Selama kurun waktu 1945 sampai 1950,
Indonesia menghadapi satu masa perjuangan untuk menegakkan berdirinya Republik
yang kala itu masih berusia seumur jagung. Dalam kurun waktu tersebut,
perjuangan untuk menegakkan Republik berlangsung melalui perjuangan fisik dan
diplomasi. Pada kurun
waktu1945-1949, istilah “revolusi fisik” dan “revolusi Indonesia” dipergunakan
secara luas untuk menyebut perjuangan dan pergolakan yang berlangsung di
seantero wilayah nusantara.
Mengenai jalannya revolusi di Indonesia, Ricklefs
(1991:317) menyampaikan bahwa revolusi yang menjadi alat tercapainya
kemerdekaan bukan hanya merupakan suatu
kisah sentral dalam sejarah Indonesia, melainkan suatu unsur yang kuat
dalam persepsi bangsa Indonesia itu sendiri. Semua usaha yang tidak menentu
untuk mencari identitasi-identitas baru dan untuk suatu tatanan sosial yang
lebih adil tampaknya membuahkan hasil pada masa-masa sesudah Perang Dunia II.
Masa revolusi
fisik dalam keyakinan banyak pihak dianggap sebagai suatu zaman yang merupakan
kelanjutan dari masa lampau. Bagi para Pemimpin Revolusi Indonesia, revolusi
bertujuan untuk melengkapi dan menyempurnakan proses penyatuan dan kebangkitan
nasional yang telah dimulai empat dasawarsa sebelumnya (Ricklefs, 1991:318).
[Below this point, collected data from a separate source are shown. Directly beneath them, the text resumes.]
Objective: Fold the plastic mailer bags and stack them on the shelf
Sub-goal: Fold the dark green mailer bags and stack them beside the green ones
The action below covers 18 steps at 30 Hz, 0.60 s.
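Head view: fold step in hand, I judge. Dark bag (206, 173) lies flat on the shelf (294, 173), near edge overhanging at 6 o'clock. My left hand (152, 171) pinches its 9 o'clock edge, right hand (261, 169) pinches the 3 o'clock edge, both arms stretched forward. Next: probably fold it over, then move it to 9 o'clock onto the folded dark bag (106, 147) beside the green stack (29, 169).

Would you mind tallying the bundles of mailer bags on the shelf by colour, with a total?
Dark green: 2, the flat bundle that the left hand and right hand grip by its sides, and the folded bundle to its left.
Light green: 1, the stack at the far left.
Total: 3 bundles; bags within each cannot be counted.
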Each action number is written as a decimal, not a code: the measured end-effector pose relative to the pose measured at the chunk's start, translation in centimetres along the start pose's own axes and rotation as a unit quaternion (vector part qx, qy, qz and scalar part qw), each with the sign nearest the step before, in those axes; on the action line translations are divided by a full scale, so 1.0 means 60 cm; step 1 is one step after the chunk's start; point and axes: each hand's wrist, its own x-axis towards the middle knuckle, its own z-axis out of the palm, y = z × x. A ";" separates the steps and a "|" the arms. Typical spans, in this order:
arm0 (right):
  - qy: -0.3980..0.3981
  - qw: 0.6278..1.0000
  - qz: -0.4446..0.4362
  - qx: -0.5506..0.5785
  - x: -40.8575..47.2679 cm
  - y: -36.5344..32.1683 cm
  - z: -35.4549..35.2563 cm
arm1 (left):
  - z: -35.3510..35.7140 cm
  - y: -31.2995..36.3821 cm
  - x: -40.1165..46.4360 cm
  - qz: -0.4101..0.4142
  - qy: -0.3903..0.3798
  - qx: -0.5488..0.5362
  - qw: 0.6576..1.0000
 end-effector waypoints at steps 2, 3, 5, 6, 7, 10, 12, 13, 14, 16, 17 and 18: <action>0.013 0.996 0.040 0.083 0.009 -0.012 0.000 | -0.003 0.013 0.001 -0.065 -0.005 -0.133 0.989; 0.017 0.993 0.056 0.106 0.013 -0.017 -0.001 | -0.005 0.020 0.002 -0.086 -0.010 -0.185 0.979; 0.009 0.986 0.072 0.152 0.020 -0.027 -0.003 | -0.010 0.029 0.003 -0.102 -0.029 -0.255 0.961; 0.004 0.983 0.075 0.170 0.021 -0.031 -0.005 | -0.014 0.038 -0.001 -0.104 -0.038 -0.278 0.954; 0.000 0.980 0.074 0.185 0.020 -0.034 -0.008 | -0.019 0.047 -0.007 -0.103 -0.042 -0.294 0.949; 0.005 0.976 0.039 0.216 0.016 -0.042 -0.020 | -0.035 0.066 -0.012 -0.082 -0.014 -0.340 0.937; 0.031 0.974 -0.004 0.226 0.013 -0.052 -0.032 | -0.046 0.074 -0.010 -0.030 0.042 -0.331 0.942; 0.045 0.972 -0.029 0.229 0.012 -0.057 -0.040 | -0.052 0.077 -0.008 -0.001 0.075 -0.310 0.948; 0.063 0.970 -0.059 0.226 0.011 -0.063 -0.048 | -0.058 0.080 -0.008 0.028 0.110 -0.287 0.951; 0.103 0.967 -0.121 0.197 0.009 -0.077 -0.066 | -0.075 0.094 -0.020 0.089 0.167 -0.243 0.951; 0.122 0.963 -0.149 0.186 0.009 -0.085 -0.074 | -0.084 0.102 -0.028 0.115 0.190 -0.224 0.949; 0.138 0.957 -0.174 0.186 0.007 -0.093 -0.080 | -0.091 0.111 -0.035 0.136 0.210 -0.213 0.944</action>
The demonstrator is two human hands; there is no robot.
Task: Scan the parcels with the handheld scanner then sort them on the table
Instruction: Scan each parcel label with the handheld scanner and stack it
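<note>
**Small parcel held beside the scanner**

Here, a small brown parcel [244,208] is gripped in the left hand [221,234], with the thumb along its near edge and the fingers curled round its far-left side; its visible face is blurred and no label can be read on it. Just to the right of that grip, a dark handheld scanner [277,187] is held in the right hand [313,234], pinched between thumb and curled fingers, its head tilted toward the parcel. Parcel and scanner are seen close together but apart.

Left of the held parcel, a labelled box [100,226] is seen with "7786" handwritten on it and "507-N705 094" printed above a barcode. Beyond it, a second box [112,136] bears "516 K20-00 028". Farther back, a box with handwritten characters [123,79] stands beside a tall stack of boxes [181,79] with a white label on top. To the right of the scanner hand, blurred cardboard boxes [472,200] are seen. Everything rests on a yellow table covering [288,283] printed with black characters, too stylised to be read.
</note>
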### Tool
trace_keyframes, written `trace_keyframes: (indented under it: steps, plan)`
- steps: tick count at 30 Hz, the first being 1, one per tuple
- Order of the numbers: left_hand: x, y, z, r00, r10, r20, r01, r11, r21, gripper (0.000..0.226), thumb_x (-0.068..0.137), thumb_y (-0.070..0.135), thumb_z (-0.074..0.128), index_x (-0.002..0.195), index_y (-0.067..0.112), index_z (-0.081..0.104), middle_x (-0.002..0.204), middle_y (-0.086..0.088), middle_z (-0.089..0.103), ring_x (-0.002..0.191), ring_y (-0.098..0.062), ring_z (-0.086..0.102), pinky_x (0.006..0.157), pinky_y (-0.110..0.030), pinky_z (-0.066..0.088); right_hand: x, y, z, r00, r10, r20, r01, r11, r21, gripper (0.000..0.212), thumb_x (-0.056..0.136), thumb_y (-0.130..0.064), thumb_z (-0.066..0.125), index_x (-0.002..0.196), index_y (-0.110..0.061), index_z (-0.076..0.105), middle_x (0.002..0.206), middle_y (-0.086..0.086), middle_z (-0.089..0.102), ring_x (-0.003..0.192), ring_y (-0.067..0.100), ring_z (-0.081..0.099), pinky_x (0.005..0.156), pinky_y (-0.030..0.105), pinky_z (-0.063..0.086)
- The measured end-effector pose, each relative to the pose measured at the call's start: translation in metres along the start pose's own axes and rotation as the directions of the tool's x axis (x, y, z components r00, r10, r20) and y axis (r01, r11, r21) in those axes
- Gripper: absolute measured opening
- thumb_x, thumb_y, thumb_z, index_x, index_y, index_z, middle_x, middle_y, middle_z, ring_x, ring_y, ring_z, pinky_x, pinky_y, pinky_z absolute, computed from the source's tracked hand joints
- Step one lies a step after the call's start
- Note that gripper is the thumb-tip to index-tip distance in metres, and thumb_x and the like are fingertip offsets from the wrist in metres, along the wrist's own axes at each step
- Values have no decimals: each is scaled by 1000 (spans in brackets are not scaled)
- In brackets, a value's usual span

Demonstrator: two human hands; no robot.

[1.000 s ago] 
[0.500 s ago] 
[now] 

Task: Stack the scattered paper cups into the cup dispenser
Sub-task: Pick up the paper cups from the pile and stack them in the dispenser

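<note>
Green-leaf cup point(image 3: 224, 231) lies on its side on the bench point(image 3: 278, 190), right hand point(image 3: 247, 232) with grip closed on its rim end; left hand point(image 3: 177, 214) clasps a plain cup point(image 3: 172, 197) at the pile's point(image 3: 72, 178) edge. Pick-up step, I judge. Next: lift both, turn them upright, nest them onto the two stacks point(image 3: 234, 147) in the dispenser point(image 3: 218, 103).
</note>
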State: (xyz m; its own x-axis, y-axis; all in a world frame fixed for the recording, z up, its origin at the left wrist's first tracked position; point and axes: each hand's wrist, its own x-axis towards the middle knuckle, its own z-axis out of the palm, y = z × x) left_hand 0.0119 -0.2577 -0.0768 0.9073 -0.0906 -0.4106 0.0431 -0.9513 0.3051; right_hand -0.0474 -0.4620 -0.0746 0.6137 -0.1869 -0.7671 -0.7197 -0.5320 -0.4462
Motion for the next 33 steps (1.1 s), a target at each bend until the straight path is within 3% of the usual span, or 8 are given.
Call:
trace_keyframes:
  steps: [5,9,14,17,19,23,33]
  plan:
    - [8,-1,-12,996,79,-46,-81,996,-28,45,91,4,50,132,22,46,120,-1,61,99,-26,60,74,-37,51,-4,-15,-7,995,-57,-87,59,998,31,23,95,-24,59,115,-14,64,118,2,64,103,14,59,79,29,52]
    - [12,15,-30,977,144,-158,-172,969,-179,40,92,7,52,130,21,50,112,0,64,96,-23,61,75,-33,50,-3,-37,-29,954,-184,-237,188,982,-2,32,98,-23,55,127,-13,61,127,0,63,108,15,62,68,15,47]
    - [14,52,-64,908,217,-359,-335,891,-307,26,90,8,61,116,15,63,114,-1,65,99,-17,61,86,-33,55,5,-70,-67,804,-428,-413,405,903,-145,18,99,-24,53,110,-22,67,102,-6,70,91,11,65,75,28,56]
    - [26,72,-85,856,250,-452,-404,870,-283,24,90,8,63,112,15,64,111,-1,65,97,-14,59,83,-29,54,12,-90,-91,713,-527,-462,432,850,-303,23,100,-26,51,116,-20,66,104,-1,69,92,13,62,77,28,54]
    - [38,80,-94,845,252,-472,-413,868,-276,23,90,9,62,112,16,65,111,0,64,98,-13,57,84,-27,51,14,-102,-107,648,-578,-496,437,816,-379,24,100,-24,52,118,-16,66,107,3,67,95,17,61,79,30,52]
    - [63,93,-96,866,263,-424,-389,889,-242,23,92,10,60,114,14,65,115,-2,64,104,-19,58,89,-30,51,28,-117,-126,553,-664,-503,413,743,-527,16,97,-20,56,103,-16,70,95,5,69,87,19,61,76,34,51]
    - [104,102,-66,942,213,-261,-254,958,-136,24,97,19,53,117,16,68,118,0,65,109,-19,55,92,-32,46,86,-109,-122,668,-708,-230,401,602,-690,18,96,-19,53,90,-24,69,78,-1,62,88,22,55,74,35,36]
Akan tetapi penyatuan nasional itu sendiri sebenarnya masih belum bisa tercapai
selama masa revolusi fisik. Mengenai ketidaktercapaian persatuan nasional
tersebut, Ricklefs (1991:319) mengemukakan bahwasanya sistem perhubungan yang
buruk, perpecahan-perpecahan internal, lemahnya kepemimpinan pusat, dan
perbedaan kesukuan mengandung arti bahwa sebenarnya revolusi tersebut merupakan
satu kejadian yang terpotong-potong.
Perlu diingat
bahwa selama masa revolusi, Indonesia menghadapi banyak ancaman yang bisa
menyebabkan terjadinya disintegrasi bangsa. Ancaman-ancaman tersebut datang
tidak hanya dari Belanda, namun juga berasal dari beberapa Masyarakat Indonesia
yang tidak puas dengan kinerja pemerintah dalam menggerakkan revolusi. Berbagai
ancaman tersebut dalam catatan sejarah mengakibatkan terjadinya ketidakstabilan
kondisi politik, sosial, ekonomi, dan budaya.
Selama masa
revolusi fisik (1945-1950) Indonesia berada dalam kondisi “darurat perang”.
Kondisi-kondisi seperti inilah yang secara langsung maupun tidak langsung
berpengaruh terhadap perkembangan kehidupan sosial dan budaya masyarakat
Indonesia selama masa revolusi fisik. Ketidakstabilan kehidupan sosial
muncul di berbagai tempat diwilayah Indonesia. Ketidakstabilan tersebut muncul
sebagai akibat atas shock culture yang
dialami masyarakat Indonesia paska diproklamirkannya kemerdekaan.
Sebagaimana kita ketahui, pada masa kolonial status
warga adalah warga terjajah dan harus tunduk pada politik diskriminasi rasial,
ekonomi dan politik. Pola makan yang berubah, pola hidup yang berubah serta
tekanan-tekanan sosial ekonomi yang menghimpit menyebabkan perubahan mendasar
dalam aspek-aspek fisik maupun psikologi masyarakat. Dalam aspek fisik terlihat
kemiskinan endemis yang makin meluas, kesehatan yang merosot serta angka
kematian yang tinggi. Dalam apek nonfisik, terlihat kemiskinan mentalitas
akibat rongrongan dan ketakutan yang tidak proporsional, kegelisahan komunal
dan ketidaktentraman Kultural yang makin meningkat frekuensinya.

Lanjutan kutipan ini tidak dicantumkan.